Por ahora, el repunte de la gripe no ha provocado un aumento significativo de las hospitalizaciones, aunque los especialistas siguen la situación de cerca. En otros países donde la subvariante K apareció antes, como en Japón, tras el incremento de contagios se produjo un aumento de casos graves y de ingresos hospitalarios. En España, aún no hay confirmación oficial de que esta variante del virus sea la dominante, pero los expertos consideran que es muy probable.
Vacunación y protección
La vacuna contra la gripe sigue siendo la principal herramienta de prevención, aunque esta temporada se diseñó antes de la aparición de la subvariante K. Esto significa que su eficacia frente a la nueva versión del virus podría ser menor de lo habitual. Sin embargo, los médicos aconsejan no rechazar la vacuna: aunque la protección no sea absoluta, reduce el riesgo de complicaciones graves y protege frente a otras cepas de gripe.

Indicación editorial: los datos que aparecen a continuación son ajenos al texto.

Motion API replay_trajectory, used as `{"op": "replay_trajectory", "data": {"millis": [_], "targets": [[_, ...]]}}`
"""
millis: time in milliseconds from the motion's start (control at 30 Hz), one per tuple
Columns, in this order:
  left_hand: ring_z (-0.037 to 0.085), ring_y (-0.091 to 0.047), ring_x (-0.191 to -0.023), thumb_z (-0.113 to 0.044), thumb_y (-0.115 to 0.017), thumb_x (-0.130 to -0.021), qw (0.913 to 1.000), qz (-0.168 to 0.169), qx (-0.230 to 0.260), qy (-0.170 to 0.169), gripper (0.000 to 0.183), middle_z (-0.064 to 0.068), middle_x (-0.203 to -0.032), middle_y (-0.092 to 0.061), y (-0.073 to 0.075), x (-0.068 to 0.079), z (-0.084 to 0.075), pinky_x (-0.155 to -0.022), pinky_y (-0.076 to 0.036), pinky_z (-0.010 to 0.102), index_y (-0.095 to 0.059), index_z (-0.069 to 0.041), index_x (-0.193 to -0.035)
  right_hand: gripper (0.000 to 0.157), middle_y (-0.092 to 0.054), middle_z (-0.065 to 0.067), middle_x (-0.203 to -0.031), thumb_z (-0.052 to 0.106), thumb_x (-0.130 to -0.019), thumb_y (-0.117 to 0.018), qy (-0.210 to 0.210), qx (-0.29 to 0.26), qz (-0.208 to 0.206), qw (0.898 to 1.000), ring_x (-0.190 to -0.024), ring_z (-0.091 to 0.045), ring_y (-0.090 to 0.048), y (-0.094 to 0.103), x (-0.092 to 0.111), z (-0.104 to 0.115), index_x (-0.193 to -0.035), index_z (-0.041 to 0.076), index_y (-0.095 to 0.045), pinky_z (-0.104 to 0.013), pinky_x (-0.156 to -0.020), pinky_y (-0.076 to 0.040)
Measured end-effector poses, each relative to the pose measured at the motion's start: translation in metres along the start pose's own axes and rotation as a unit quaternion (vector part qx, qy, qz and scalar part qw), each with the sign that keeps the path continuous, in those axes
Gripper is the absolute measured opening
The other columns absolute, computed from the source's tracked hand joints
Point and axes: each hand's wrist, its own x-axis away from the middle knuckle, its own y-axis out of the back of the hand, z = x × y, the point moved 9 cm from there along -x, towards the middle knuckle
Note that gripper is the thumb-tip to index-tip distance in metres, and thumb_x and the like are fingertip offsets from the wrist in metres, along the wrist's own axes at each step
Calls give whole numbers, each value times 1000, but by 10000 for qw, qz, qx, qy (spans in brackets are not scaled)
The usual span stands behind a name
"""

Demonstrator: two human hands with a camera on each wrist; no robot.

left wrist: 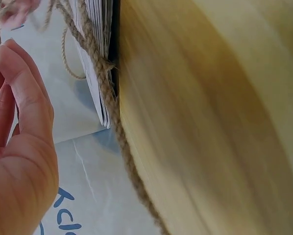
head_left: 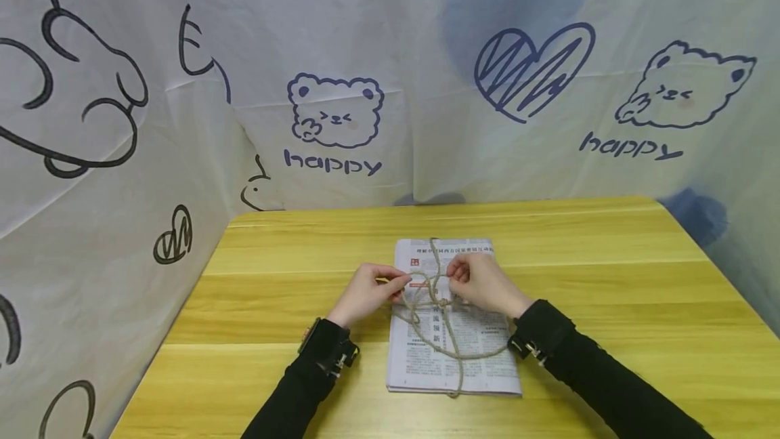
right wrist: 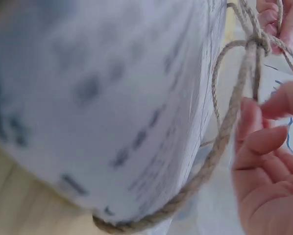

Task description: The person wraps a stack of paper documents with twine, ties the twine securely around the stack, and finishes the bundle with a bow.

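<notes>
A stack of folded newspapers (head_left: 417, 368) lies on the table, with brown twine (head_left: 481, 356) running across it both lengthwise and sideways. A knot (head_left: 443, 303) sits near the middle of the stack, and loose loops spread around it. At the stack's left edge my left hand (head_left: 368, 291) pinches a loop of the twine between thumb and fingertips. Just right of the knot, my right hand (head_left: 484, 283) pinches another strand, also visible in the right wrist view, where the fingers (right wrist: 261, 142) close on it below the knot. One thick strand (left wrist: 107, 93) passes the stack's side in the left wrist view.
The yellow wood-grain table (head_left: 292, 249) extends around the stack on all sides. White cloth (head_left: 353, 32) with drawn bears, hearts and lettering hangs behind and to the left. Black wrist straps (head_left: 329, 344) with small cameras are on both forearms.
</notes>
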Motion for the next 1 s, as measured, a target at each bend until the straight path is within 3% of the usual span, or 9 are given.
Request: {"op": "replay_trajectory", "data": {"millis": [100,233,400,600,800,933,1000], "targets": [[31,-65,-66,-17,-63,-92,9999,-78,-43,67,23,15,-76,-68,0,-3,6,-62,-53,41,-70,3,-101,11,-62,-1,-84,8,-89,-62,227,-223,-174,9993,-74,-12,-57,3,-1,7,-99,5,-64,-31,-65,-49],[29,-65,-66,-15,-63,-92,9998,-109,-75,114,22,17,-81,-68,-2,-5,6,-62,-54,46,-69,2,-103,12,-66,-8,-91,8,-91,-61,470,-569,-237,9970,-79,-13,-58,6,0,12,-102,6,-65,-31,-64,-49],[26,-65,-65,-13,-62,-92,9997,-90,-101,179,21,17,-82,-67,-4,-7,7,-62,-54,45,-69,3,-105,14,-65,-11,-91,5,-91,-59,487,-864,-93,9950,-78,-16,-58,4,2,12,-103,2,-65,-30,-62,-50],[18,-61,-59,-12,-60,-93,9998,-203,-76,41,21,21,-82,-67,-1,-8,7,-59,-52,42,-69,4,-103,17,-64,-9,-94,3,-90,-58,564,-325,187,9977,-79,-16,-58,-1,7,9,-106,1,-63,-33,-69,-50],[27,-64,-64,-14,-60,-94,9997,-187,-172,12,22,15,-80,-67,0,-7,9,-58,-51,37,-69,4,-103,23,-61,-15,-107,4,-91,-58,565,-125,279,9979,-87,-21,-58,-1,16,4,-114,-1,-58,-38,-75,-50],[29,-64,-65,-15,-60,-94,9995,-202,-218,42,22,10,-77,-67,1,-7,10,-56,-50,31,-70,2,-103,15,-61,-6,-96,9,-90,-63,842,132,78,9963,-79,-15,-55,4,27,15,-105,6,-61,-33,-69,-49],[30,-64,-65,-16,-60,-94,9995,-213,-220,42,22,10,-76,-66,1,-7,10,-54,-47,26,-70,2,-103,9,-59,2,-86,14,-88,-66,1110,246,214,9933,-72,-10,-53,1,35,25,-96,14,-63,-28,-64,-47]]}}
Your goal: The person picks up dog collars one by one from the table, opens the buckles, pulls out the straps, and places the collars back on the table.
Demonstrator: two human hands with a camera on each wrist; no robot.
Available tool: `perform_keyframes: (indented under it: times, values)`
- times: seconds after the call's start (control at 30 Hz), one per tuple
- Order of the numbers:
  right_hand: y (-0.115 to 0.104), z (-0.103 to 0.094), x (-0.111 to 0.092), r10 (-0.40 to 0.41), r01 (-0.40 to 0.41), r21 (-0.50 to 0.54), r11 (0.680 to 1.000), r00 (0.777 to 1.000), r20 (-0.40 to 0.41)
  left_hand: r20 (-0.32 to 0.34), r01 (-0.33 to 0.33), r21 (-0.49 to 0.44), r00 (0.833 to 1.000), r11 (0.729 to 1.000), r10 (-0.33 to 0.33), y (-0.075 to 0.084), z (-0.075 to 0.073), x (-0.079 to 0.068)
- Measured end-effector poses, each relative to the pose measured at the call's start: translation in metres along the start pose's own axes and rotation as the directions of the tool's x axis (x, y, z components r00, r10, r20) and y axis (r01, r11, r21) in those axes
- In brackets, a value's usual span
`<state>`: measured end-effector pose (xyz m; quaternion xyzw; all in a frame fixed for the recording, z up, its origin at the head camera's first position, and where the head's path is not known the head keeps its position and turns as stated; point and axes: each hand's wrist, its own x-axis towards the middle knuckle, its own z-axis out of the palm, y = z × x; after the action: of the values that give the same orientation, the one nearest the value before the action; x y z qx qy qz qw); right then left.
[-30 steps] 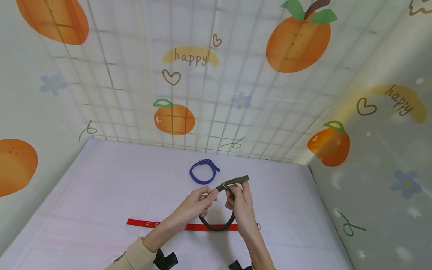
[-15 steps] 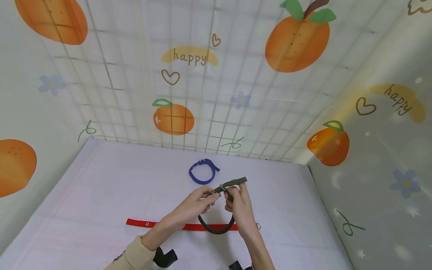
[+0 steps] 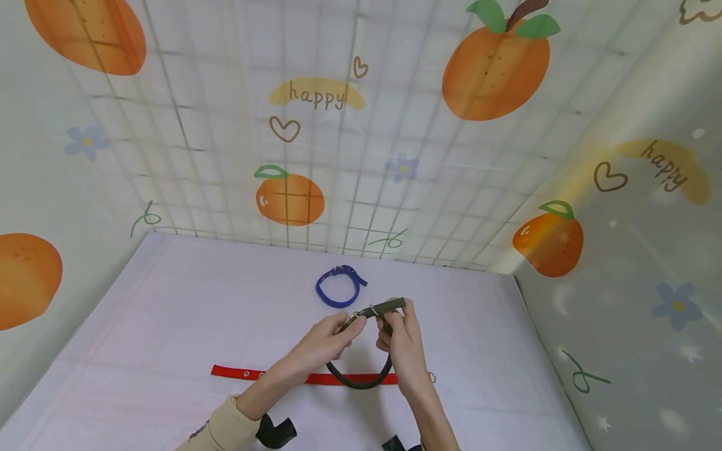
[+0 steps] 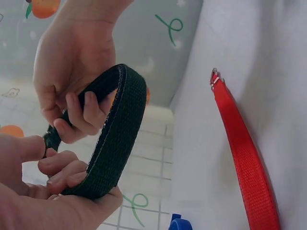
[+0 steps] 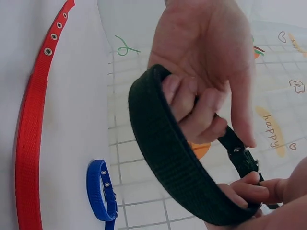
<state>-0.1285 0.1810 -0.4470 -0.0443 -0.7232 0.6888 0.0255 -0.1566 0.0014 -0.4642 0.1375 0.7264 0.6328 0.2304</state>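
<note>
Both hands hold a dark green collar (image 3: 358,384) bent into a loop above the table, its lower curve hanging below the fingers. My left hand (image 3: 323,341) pinches the strap on the left of the metal buckle (image 5: 256,165). On the other side, my right hand (image 3: 406,341) grips the collar close to the buckle, with the strap's end pointing right along its fingertips. Eyelets show on the strap in the right wrist view. Beneath the hands lies a red collar (image 3: 225,372), stretched flat and partly covered by the left forearm and the green loop.
Beyond the hands, a blue collar (image 3: 338,305) lies fastened in a ring on the white table (image 3: 186,300). Black pieces (image 3: 276,432) show at the wrists. Printed curtains with oranges (image 3: 290,200) hang behind the table and at both sides.
The green collar's end has shifted left and slightly down, toward the right fingertips. The left thumb and fingers have changed their hold at the buckle. Red and blue collars stay put.
</note>
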Motion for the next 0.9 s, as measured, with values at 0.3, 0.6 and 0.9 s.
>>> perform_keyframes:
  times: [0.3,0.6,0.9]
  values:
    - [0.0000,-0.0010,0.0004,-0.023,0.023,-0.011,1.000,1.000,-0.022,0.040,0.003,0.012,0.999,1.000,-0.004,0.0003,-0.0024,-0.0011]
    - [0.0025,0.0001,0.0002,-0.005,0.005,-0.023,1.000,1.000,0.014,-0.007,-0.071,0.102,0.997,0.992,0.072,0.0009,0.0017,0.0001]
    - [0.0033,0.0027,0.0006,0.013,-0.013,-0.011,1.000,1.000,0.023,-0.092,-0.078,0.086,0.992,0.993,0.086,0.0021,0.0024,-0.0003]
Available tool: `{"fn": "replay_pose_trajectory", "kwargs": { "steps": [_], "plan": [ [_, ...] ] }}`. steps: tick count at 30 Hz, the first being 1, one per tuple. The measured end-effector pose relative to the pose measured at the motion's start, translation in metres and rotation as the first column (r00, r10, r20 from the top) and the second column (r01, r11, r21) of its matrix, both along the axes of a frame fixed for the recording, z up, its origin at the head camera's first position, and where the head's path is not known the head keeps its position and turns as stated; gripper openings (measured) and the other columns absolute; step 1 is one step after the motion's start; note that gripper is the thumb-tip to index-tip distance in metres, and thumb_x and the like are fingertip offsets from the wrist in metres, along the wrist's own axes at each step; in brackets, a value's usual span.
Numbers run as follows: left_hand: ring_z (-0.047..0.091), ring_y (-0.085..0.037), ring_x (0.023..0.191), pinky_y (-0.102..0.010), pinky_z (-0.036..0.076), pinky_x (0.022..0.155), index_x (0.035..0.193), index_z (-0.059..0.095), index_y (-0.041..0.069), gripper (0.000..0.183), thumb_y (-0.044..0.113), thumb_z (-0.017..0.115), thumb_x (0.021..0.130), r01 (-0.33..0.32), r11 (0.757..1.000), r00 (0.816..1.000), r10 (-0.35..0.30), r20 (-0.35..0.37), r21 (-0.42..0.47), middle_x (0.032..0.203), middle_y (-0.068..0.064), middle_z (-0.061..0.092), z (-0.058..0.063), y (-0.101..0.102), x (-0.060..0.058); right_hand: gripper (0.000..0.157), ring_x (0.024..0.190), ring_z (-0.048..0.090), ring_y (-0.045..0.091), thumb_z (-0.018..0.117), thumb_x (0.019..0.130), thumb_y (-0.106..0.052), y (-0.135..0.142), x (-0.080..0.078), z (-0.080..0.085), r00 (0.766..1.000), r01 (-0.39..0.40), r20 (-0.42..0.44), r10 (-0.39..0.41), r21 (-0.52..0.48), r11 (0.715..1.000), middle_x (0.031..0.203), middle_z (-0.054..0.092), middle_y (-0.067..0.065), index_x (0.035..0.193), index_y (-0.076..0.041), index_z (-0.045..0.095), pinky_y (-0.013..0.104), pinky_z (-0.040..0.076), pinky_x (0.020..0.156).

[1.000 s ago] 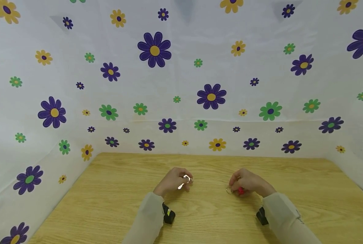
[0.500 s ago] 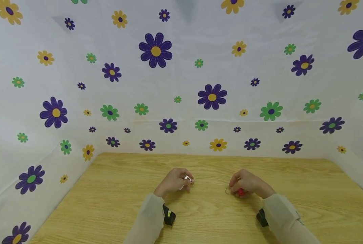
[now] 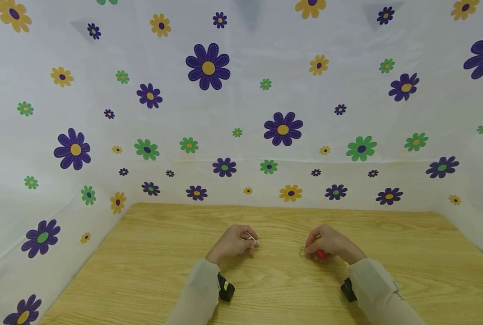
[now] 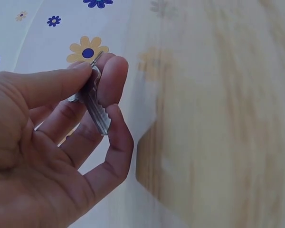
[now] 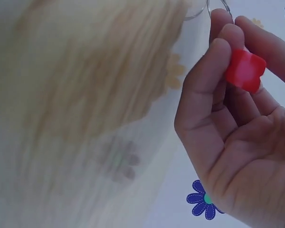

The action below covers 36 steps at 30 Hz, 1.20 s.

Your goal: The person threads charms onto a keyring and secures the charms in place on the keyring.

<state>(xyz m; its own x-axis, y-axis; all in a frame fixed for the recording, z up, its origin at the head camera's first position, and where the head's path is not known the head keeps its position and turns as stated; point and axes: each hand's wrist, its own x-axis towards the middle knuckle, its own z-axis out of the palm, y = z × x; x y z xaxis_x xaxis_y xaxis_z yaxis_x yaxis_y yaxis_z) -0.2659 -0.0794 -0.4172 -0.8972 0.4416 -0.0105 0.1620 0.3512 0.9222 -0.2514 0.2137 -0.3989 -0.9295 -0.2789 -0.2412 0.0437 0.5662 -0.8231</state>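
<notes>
My left hand [image 3: 232, 243] pinches a silver key [image 4: 96, 108] between thumb and index finger. Its toothed blade points down towards the curled fingers in the left wrist view, and a thin ring [image 3: 259, 243] pokes out past the fingertips. To the right, my right hand [image 3: 332, 243] grips a keychain with a small red flower-like charm [image 5: 246, 70]. The charm shows between the fingers and the palm. From the fingertips a thin metal split ring [image 3: 302, 253] sticks out towards the left hand. A gap of bare tabletop separates the two hands.
Both hands are over a light wood-grain table [image 3: 152, 253]. A white sheet [image 3: 241, 104] printed with purple, yellow and green flowers rises behind the table and along both sides. Black wrist cameras sit below each sleeve.
The key in my left hand has turned, losing its bright glare, and its ring stands out more past the fingertips. My right hand has hardly moved; its ring has shifted slightly.
</notes>
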Motion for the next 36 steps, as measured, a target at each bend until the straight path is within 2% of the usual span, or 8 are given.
{"fn": "replay_pose_trajectory", "kwargs": {
  "steps": [6, 11, 17, 26, 31, 36],
  "plan": [
    [0.07, -0.028, 0.067, -0.025, 0.045, 0.057, 0.11, 0.064, -0.007, 0.012, -0.007, 0.057, 0.099, 0.007, 1.0, 1.0, -0.007, 0.006, 0.018, 0.09, -0.016, 0.074, 0.0012, 0.0012, 0.0006, 0.003, 0.054, 0.052, 0.011, 0.069, 0.087, 0.001, 0.0022, -0.0001, 0.0019, 0.999, -0.012, -0.03, 0.012, -0.011, 1.0, 0.065, 0.061, 0.003, 0.085, 0.003, 0.068, 0.024, 0.042, 0.049],
    [0.071, -0.03, 0.069, -0.027, 0.051, 0.061, 0.121, 0.058, -0.011, 0.022, -0.007, 0.057, 0.099, -0.002, 1.0, 1.0, 0.002, 0.005, 0.03, 0.094, -0.019, 0.074, 0.002, 0.0021, 0.0025, 0.004, 0.056, 0.05, 0.013, 0.066, 0.087, 0.001, 0.004, 0.0002, 0.0044, 0.999, -0.008, -0.053, 0.008, 0.005, 1.0, 0.07, 0.062, 0.003, 0.089, 0.002, 0.069, 0.026, 0.043, 0.05],
    [0.072, -0.027, 0.069, -0.026, 0.052, 0.061, 0.11, 0.065, -0.012, 0.014, -0.003, 0.059, 0.1, 0.001, 1.0, 1.0, -0.001, -0.005, 0.007, 0.095, -0.017, 0.075, 0.0017, 0.0028, 0.0028, 0.005, 0.057, 0.05, 0.015, 0.067, 0.087, -0.001, 0.0036, 0.0017, 0.007, 0.998, -0.001, -0.057, 0.001, 0.007, 1.0, 0.07, 0.063, 0.005, 0.09, 0.002, 0.069, 0.026, 0.042, 0.05],
    [0.071, -0.022, 0.067, -0.024, 0.049, 0.06, 0.106, 0.067, -0.008, 0.011, -0.002, 0.06, 0.1, 0.011, 1.0, 1.0, -0.011, 0.001, -0.005, 0.091, -0.014, 0.075, 0.0013, 0.005, 0.0028, 0.009, 0.058, 0.052, 0.014, 0.071, 0.088, -0.005, 0.0002, 0.0026, 0.0051, 1.0, -0.001, -0.02, 0.0, -0.069, 0.998, 0.071, 0.065, 0.006, 0.093, 0.002, 0.068, 0.026, 0.042, 0.052],
    [0.071, -0.024, 0.068, -0.024, 0.047, 0.059, 0.107, 0.066, -0.008, 0.011, -0.003, 0.059, 0.1, 0.006, 1.0, 1.0, -0.006, 0.015, -0.001, 0.091, -0.014, 0.075, 0.0029, 0.006, 0.0044, 0.008, 0.056, 0.053, 0.013, 0.071, 0.091, -0.005, -0.002, 0.0021, 0.0035, 1.0, 0.006, -0.021, -0.008, -0.093, 0.996, 0.081, 0.072, 0.008, 0.092, 0.002, 0.068, 0.025, 0.045, 0.053],
    [0.072, -0.025, 0.068, -0.024, 0.045, 0.058, 0.107, 0.066, -0.008, 0.011, -0.004, 0.059, 0.1, 0.006, 1.0, 1.0, -0.006, 0.019, 0.004, 0.09, -0.014, 0.075, 0.0034, 0.0062, 0.005, 0.006, 0.054, 0.054, 0.011, 0.069, 0.092, -0.003, -0.0032, 0.0016, 0.0032, 0.999, 0.007, -0.045, -0.011, -0.087, 0.996, 0.083, 0.074, 0.01, 0.09, 0.003, 0.068, 0.024, 0.046, 0.051]
  ]
}}
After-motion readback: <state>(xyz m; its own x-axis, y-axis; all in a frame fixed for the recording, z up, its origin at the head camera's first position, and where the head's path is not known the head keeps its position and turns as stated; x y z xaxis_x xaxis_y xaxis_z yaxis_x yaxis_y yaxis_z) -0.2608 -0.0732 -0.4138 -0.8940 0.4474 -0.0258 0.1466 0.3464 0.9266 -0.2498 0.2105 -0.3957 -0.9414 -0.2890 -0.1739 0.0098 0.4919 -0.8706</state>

Se presta especial atención a los grupos de riesgo: personas mayores, embarazadas, pacientes con enfermedades crónicas y, por supuesto, niños. Las autoridades de algunas comunidades autónomas ya han impuesto el uso obligatorio de mascarillas en centros sanitarios y recomiendan seguir medidas de precaución: lavarse las manos con frecuencia, evitar lugares concurridos y consultar al médico ante los primeros síntomas.
Recomendaciones y medidas
Expertos europeos recomiendan no retrasar la vacunación, especialmente a quienes pertenecen a grupos de riesgo. Ante los primeros síntomas de la enfermedad, los médicos aconsejan iniciar el tratamiento antiviral lo antes posible, ya que esto ayuda a reducir la probabilidad de complicaciones. En colectivos cerrados, como residencias de ancianos, se puede recomendar la profilaxis a todas las personas en contacto, estén vacunadas o no.
Los centros médicos de todo el país están revisando sus protocolos y preparándose para una posible afluencia de pacientes. Los médicos recuerdan que además de vacunarse, es importante seguir medidas básicas: usar mascarilla si se presentan síntomas, ventilar los espacios, mantener la higiene de manos y evitar la automedicación.
Síntomas y evolución
Esta temporada, la gripe se manifiesta principalmente con tos, fiebre alta, debilidad general y congestión nasal. Con menor frecuencia aparecen dolor de garganta, dolor de cabeza y dolores musculares. Según los últimos datos, la mayor incidencia se registra en niños de uno a cuatro años, seguidos de adolescentes y lactantes.
Los médicos insisten: aunque el virus no se haya vuelto más peligroso, su capacidad de propagarse rápidamente puede provocar más complicaciones, especialmente entre quienes normalmente están bien protegidos con la vacuna. Por eso, es fundamental no bajar la guardia y ante los primeros síntomas consultar con un profesional de la salud.